◆ DATA SEGMENT:
▶

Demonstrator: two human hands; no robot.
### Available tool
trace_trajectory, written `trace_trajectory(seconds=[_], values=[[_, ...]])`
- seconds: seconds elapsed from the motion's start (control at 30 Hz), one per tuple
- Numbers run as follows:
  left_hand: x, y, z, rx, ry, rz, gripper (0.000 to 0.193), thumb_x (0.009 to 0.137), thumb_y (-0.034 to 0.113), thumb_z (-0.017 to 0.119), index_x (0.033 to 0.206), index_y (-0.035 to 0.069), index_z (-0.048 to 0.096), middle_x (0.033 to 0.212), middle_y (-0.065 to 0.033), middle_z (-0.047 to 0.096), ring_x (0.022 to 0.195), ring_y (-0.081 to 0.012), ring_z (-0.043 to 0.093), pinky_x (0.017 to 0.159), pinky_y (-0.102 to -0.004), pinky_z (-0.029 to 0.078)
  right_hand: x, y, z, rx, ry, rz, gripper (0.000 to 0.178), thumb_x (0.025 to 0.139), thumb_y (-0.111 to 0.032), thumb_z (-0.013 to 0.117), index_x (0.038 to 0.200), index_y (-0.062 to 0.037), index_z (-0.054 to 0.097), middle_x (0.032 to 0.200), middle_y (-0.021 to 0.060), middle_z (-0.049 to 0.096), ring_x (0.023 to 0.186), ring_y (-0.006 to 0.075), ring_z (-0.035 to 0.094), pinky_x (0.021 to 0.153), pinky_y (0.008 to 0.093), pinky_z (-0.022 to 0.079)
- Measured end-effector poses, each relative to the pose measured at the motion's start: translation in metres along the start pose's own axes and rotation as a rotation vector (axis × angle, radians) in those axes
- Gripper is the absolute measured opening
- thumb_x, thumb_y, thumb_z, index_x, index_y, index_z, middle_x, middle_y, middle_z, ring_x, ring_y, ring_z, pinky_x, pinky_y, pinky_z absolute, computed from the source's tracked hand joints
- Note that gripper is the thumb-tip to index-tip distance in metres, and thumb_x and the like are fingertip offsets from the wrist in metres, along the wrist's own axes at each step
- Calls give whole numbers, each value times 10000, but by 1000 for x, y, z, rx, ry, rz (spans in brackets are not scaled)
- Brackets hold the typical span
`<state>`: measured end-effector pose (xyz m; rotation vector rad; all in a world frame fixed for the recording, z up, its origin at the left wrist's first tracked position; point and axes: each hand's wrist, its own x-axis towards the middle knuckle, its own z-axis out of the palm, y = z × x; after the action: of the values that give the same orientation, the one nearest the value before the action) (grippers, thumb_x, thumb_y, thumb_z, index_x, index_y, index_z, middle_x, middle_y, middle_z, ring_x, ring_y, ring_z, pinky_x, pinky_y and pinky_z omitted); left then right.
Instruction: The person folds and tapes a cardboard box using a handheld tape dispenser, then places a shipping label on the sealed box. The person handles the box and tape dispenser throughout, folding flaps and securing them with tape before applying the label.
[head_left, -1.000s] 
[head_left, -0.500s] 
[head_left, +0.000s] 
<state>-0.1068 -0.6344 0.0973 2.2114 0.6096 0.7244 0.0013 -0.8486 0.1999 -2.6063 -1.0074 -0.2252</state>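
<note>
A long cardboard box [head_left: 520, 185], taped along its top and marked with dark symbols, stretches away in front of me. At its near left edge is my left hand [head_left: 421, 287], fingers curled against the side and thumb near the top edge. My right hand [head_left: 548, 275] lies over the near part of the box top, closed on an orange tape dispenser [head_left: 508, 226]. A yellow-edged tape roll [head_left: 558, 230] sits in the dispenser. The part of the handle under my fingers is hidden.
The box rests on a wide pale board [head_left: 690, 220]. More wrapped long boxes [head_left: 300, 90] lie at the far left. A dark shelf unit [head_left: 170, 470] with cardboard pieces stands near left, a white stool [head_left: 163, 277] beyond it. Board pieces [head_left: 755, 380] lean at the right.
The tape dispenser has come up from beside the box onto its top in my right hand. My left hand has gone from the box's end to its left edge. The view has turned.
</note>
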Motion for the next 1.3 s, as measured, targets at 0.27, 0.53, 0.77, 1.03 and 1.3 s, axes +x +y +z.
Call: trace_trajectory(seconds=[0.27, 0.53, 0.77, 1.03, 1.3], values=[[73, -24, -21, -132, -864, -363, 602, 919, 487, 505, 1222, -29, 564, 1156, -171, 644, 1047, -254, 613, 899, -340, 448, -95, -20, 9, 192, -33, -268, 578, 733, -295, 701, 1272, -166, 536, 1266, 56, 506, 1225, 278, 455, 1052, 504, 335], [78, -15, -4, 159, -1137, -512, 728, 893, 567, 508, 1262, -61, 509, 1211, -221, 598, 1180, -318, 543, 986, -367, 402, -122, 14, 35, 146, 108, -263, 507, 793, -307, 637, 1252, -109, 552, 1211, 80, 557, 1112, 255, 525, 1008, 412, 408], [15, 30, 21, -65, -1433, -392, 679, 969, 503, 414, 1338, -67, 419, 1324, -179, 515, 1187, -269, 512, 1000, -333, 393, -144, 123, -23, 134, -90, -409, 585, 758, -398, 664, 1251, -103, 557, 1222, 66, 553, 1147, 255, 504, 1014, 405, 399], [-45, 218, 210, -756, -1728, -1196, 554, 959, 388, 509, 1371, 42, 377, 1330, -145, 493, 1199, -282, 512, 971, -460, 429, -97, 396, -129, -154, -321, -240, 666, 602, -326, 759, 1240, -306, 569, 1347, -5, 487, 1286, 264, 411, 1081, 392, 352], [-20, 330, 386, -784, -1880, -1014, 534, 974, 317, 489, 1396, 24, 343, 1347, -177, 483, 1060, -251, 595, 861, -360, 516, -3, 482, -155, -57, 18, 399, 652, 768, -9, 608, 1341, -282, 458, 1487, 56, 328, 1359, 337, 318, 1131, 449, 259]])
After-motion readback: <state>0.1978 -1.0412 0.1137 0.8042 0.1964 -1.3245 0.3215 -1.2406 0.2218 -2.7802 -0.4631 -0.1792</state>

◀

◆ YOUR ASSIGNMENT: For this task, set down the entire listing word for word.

◆ EXERCISE SOLUTION:
Demonstrator: two human hands; no robot.
### Available tool
trace_trajectory, written `trace_trajectory(seconds=[_], values=[[_, ...]])`
- seconds: seconds elapsed from the motion's start (control at 30 Hz), one per tuple
- Numbers run as follows:
  left_hand: x, y, z, rx, ry, rz, gripper (0.000 to 0.193), thumb_x (0.009 to 0.137), thumb_y (-0.034 to 0.113), thumb_z (-0.017 to 0.119), index_x (0.033 to 0.206), index_y (-0.035 to 0.069), index_z (-0.048 to 0.096), middle_x (0.033 to 0.212), middle_y (-0.065 to 0.033), middle_z (-0.047 to 0.096), ring_x (0.022 to 0.195), ring_y (-0.081 to 0.012), ring_z (-0.043 to 0.093), pinky_x (0.017 to 0.159), pinky_y (-0.102 to -0.004), pinky_z (-0.029 to 0.078)
  right_hand: x, y, z, rx, ry, rz, gripper (0.000 to 0.178), thumb_x (0.025 to 0.139), thumb_y (-0.111 to 0.032), thumb_z (-0.013 to 0.117), index_x (0.038 to 0.200), index_y (-0.062 to 0.037), index_z (-0.054 to 0.097), middle_x (0.032 to 0.200), middle_y (-0.021 to 0.060), middle_z (-0.049 to 0.096), ring_x (0.023 to 0.186), ring_y (-0.006 to 0.075), ring_z (-0.035 to 0.094), pinky_x (0.021 to 0.153), pinky_y (0.008 to 0.093), pinky_z (-0.022 to 0.079)
- Measured end-effector poses, each relative to the pose measured at the motion's start: translation in metres along the start pose's own axes and rotation as a rotation vector (axis × angle, radians) in those axes
- Gripper is the absolute measured opening
- thumb_x, thumb_y, thumb_z, index_x, index_y, index_z, middle_x, middle_y, middle_z, ring_x, ring_y, ring_z, pinky_x, pinky_y, pinky_z absolute, computed from the source's tracked hand joints
- Note that gripper is the thumb-tip to index-tip distance in metres, and thumb_x and the like are fingertip offsets from the wrist in metres, along the wrist's own axes at each step
- Calls give whole numbers, each value times 10000, but by 1000 for x, y, z, rx, ry, rz (spans in brackets are not scaled)
- Brackets hold the typical span
`<state>`: measured end-effector pose (xyz m; rotation vector rad; all in a world frame fixed for the recording, z up, its origin at the left wrist's first tracked position; point and axes: each hand's wrist, its own x-axis towards the middle knuckle, its own z-axis out of the palm, y = z × x; after the action: of the values that give the same orientation, the one nearest the value before the action) (grippers, thumb_x, thumb_y, thumb_z, index_x, index_y, index_z, middle_x, middle_y, middle_z, ring_x, ring_y, ring_z, pinky_x, pinky_y and pinky_z omitted); left then right.
Instruction: The person folds and tapes a cardboard box using a handheld tape dispenser, then places a shipping label on the sealed box. The person handles the box and tape dispenser throughout, folding flaps and securing them with tape before applying the label.
[head_left, -1.000s] 
[head_left, -0.500s] 
[head_left, +0.000s] 
<state>-0.1068 -0.6344 0.0973 2.2114 0.6096 0.7244 0.0013 -0.8486 0.1999 -2.6063 -1.0074 -0.2252</state>
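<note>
A long cardboard box [head_left: 520, 185], taped along its top and marked with dark symbols, stretches away in front of me. At its near left edge is my left hand [head_left: 421, 287], fingers curled against the side and thumb near the top edge. My right hand [head_left: 548, 275] lies over the near part of the box top, closed on an orange tape dispenser [head_left: 508, 226]. A yellow-edged tape roll [head_left: 558, 230] sits in the dispenser. The part of the handle under my fingers is hidden.
The box rests on a wide pale board [head_left: 690, 220]. More wrapped long boxes [head_left: 300, 90] lie at the far left. A dark shelf unit [head_left: 170, 470] with cardboard pieces stands near left, a white stool [head_left: 163, 277] beyond it. Board pieces [head_left: 755, 380] lean at the right.
The tape dispenser has come up from beside the box onto its top in my right hand. My left hand has gone from the box's end to its left edge. The view has turned.
</note>
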Motion for the next 1.3 s, as measured, targets at 0.27, 0.53, 0.77, 1.03 and 1.3 s, axes +x +y +z.
Call: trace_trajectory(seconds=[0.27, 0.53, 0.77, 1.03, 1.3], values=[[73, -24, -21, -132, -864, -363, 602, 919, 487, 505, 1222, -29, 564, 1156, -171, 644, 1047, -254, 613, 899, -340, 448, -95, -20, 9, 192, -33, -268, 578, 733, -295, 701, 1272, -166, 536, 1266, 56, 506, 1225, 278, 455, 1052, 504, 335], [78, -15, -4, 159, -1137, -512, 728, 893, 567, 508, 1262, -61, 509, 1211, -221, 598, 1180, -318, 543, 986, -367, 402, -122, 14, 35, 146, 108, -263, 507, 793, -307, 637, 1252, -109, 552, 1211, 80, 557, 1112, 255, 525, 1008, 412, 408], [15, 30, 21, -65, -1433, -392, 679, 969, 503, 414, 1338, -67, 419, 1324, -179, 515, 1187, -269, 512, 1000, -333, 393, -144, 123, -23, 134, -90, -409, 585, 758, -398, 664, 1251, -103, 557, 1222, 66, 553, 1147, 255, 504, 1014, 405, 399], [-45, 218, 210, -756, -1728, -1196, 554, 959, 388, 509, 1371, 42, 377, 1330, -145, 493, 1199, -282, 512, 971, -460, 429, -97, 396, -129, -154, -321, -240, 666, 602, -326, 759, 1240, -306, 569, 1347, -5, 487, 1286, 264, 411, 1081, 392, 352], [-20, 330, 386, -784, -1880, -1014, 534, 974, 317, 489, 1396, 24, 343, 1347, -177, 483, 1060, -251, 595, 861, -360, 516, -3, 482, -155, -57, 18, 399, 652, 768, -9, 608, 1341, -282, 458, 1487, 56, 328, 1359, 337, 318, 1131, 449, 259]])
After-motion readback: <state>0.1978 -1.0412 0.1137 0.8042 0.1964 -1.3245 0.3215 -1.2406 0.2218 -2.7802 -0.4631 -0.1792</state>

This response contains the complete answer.